The deal is an effort by IBM to build out a common management platform to secure applications in public clouds including its own, as well as on-premises data centres and virtual machines. The company will be hoping that the acquisition will enable it to differentiate in hybrid cloud services and leapfrog the strategies of Amazon, Alphabet and Microsoft in the rapidly growing cloud business.

Of late, other technology companies have turned to acquisitions to gain scale, fend off competition and develop new business models, especially in cloud computing. For example, earlier in 2018, Microsoft bought open-source software platform Github for $7.5 billion, chipmaker Broadcom agreed to acquire software provider CA Technologies for nearly $19 billion, and Adobe purchased marketing software company Marketo for $5 billion. Even Dell, one of IBM’s main rivals, made a big bet on software and cloud computing two years ago, when it acquired data storage company EMC for $67 billion.

Many questions about the deal remain, especially concerning branding and portfolio overlap, but IBM says that for now, it plans to keep Red Hat neutral, operating it as a distinct unit and brand within its larger hybrid cloud team.

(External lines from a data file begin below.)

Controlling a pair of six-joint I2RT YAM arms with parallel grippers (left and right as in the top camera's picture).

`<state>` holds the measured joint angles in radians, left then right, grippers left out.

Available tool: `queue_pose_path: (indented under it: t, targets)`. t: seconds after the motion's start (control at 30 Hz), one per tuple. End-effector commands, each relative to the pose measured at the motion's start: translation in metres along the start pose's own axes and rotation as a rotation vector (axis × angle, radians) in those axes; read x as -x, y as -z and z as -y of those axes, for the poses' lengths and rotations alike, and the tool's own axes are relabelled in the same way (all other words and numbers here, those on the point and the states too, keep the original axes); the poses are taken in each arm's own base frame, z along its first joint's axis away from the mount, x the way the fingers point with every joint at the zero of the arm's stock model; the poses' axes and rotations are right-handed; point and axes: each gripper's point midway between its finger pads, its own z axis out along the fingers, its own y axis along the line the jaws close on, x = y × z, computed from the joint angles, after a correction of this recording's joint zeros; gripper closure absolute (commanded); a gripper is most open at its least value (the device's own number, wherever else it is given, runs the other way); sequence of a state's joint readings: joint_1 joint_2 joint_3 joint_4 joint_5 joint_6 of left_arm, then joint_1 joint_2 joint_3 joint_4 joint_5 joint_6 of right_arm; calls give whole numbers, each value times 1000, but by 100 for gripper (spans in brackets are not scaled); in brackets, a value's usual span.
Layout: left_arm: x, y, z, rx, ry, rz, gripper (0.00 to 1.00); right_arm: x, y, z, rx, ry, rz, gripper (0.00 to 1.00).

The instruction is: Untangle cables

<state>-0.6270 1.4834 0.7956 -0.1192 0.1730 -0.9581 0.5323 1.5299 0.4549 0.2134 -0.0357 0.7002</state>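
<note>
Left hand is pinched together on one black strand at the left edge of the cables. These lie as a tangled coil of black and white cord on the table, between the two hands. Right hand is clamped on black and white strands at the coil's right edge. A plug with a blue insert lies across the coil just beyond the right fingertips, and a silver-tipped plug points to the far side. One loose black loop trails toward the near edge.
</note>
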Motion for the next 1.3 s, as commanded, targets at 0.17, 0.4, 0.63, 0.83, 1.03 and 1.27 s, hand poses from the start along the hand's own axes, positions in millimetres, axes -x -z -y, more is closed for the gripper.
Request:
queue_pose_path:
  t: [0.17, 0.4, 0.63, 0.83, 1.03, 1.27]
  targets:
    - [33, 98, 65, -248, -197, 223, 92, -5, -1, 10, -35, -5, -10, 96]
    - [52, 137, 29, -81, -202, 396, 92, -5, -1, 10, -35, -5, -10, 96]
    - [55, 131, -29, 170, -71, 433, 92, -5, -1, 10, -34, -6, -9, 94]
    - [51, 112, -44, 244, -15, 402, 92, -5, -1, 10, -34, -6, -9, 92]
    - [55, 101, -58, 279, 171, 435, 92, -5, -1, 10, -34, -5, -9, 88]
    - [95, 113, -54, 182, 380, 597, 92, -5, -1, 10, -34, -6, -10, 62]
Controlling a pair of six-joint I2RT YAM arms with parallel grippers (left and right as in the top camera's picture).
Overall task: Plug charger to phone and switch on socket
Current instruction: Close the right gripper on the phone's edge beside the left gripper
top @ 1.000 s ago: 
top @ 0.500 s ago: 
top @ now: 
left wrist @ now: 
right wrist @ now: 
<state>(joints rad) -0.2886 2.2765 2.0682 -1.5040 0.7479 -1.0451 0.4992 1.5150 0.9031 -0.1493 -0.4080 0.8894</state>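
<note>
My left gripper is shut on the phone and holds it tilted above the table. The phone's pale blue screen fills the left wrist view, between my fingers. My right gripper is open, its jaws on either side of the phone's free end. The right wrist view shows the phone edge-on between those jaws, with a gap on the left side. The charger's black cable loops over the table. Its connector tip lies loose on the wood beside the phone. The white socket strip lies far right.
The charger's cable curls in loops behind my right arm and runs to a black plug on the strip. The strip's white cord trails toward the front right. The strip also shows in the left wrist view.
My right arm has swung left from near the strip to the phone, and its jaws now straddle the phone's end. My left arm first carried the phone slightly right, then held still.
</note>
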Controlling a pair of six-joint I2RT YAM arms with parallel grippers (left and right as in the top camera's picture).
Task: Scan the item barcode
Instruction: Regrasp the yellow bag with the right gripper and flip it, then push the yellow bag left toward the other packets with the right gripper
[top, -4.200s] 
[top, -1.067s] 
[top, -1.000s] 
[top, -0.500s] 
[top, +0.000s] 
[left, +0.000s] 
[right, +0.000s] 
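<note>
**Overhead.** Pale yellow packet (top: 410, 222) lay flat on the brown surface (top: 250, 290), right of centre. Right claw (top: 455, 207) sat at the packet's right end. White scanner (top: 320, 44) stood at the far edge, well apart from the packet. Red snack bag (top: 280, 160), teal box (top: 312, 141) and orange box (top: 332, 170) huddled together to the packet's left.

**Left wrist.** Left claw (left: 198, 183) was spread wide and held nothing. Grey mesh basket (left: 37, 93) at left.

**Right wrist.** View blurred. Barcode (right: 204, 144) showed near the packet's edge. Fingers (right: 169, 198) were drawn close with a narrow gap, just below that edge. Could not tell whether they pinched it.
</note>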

We believe having Red Hat in its product portfolio is a step in allowing IBM to continue to reinvent itself and remain relevant to enterprises and corporate developers.

In the battle for public cloud supremacy, IBM has lost ground. But to its credit, with more than 100 years under its belt, it knows perhaps more than most that reinvention requires bold moves. It remains to be seen if the hefty price was worth it.